2.1. String¶
2.1.1. String find: Find The Index of a Substring in a Python String¶
If you want to find the index of a substring in a string, use find()
method. This method will return the index of the first occurrence of the substring if found and return -1
otherwise.
sentence = "Today is Saturaday"
# Find the index of first occurrence of the substring
sentence.find("day")
2
sentence.find("nice")
# No substring is found
-1
You can also provide the starting and stopping position of the search:
# Start searching for the substring at index 3
sentence.find("day", 3)
15
2.1.2. re.sub: Replace One String with Another String Using Regular Expression¶
If you want to either replace one string with another string or to change the order of characters in a string, use re.sub
.
re.sub
allows you to use a regular expression to specify the pattern of the string you want to swap.

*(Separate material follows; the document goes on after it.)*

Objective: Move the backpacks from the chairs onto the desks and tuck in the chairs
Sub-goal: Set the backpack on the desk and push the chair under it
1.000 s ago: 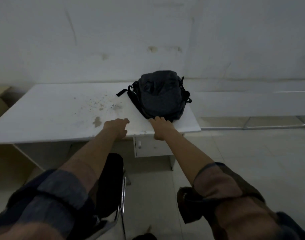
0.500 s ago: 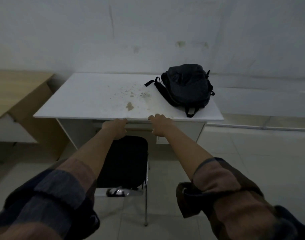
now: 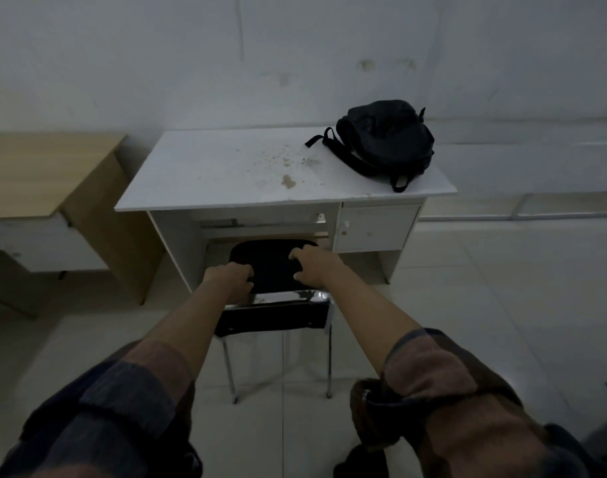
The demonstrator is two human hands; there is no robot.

In the code below, I replace 3/7/2021
with Sunday
and replace 3/7/2021
with 2021/3/7
.
import re
text = "Today is 3/7/2021"
match_pattern = r"(\d+)/(\d+)/(\d+)"
re.sub(match_pattern, "Sunday", text)
'Today is Sunday'
re.sub(match_pattern, r"\3-\1-\2", text)
'Today is 2021-3-7'
2.1.3. difflib.SequenceMatcher: Detect The “Almost Similar” Articles¶
When analyzing articles, different articles can be almost similar but not 100% identical, maybe because of the grammar, or because of the change in two or three words (such as cross-posting). How can we detect the “almost similar” articles and drop one of them? That is when difflib.SequenceMatcher
comes in handy.
from difflib import SequenceMatcher
text1 = 'I am Khuyen'
text2 = 'I am Khuen'
print(SequenceMatcher(a=text1, b=text2).ratio())
0.9523809523809523
2.1.4. difflib.get_close_matches: Get a List of he Best Matches for a Certain Word¶
If you want to get a list of the best matches for a certain word, use difflib.get_close_matches
.
from difflib import get_close_matches
tools = ['pencil', 'pen', 'erasor', 'ink']
get_close_matches('pencel', tools)
['pencil', 'pen']
To get closer matches, increase the value of the argument cutoff
(default 0.6).
get_close_matches('pencel', tools, cutoff=0.8)
['pencil']